OPEC Looks up to Dangote Refinery to Drive Capacity in Africa by 2020

The organisation of petroleum Exporting Countries (OPEC) is looking at Dangote refinery owned by Africa’s richest man Aliko Dangote to drive refinery capacity expansion in Africa, by 2020.

The refinery which OPEC considers as the first privately owned and operated refinery in Nigeria, is expected to refine as much as 650,000 barrels of crude oil per day.

According to the 10th edition of its World Oil Outlook (WOO), OPEC said the refinery will add to the production in state-run refineries in the country.

Of several possible refining projects, one that may materialize in the medium-term is the grassroots 650,000 b/d Dangote refinery.

“Of several possible refining projects, one that may materialize in the medium-term is the grassroots 650,000 b/d Dangote refinery and an associated greenfield fertilizer plant in Lagos. If built, this refinery would be Nigeria’s first privately owned and operated refinery,” OPEC said.


According to the oil organisation, the projected investments in Africa through to 2021 are seen as around $20 billion.
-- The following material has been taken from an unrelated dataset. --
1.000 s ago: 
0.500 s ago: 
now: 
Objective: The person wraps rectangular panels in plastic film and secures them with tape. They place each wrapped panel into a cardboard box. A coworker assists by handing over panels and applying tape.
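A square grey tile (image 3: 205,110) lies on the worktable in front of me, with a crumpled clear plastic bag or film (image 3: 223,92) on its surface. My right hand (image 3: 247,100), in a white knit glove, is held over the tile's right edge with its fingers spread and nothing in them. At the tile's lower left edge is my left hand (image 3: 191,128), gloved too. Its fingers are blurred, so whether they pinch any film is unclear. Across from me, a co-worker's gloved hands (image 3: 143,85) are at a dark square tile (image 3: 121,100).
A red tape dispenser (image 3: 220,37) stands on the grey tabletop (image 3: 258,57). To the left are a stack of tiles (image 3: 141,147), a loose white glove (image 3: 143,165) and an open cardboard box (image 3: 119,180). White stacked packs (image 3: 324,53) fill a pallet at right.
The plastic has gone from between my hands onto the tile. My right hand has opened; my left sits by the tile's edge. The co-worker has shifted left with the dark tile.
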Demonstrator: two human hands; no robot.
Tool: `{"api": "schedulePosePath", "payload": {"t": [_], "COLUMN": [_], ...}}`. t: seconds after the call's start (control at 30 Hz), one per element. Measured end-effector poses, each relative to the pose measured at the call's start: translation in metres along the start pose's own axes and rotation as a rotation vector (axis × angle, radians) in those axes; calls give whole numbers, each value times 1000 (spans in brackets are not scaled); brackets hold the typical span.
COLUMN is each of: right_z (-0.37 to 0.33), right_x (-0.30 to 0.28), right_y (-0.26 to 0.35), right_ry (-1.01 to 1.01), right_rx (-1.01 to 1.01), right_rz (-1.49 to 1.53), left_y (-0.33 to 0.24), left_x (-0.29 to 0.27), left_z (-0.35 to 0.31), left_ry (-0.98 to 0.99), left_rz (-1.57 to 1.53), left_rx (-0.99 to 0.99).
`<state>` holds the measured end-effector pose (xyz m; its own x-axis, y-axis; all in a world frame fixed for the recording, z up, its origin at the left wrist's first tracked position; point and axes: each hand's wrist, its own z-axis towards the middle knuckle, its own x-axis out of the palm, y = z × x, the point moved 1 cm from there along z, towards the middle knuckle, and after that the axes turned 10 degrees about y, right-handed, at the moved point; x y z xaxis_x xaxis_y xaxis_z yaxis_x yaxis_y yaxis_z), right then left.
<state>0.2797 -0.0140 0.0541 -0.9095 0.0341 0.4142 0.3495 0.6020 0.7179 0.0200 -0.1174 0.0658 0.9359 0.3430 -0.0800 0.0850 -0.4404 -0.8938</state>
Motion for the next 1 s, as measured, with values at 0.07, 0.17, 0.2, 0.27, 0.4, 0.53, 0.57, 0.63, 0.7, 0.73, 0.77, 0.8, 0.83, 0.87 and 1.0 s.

And a large share of this is attributed to two projects, Dangote in Nigeria and the Sanangol’s Lobito project in Angola.

OPEC said its “outlook is especially sensitive to the progress of the large Dangote project”.

“Whether or not the large Dangote project progresses in a timely manner remains a major consideration, as it will affect how much new capacity is in fact brought onstream in the medium-term.”

OPEC said refining capacity is on the increase in developing countries, as against the developed world, with the Asia-Pacific taking the lead.

“Capacity rationalization remains a long-term requirement, with some 2.5 mb/d of net refinery closures expected by 2040, an estimated 4 mb/d by 2025, and a further 5 mb/d are indicated as needed by 2040 if refining regions are to maintain utilization rates of at least 80%”.

OPEC insists that despite the drive against fossil fuels “oil and gas are expected to supply around 53% of the global energy demand by 2040,”.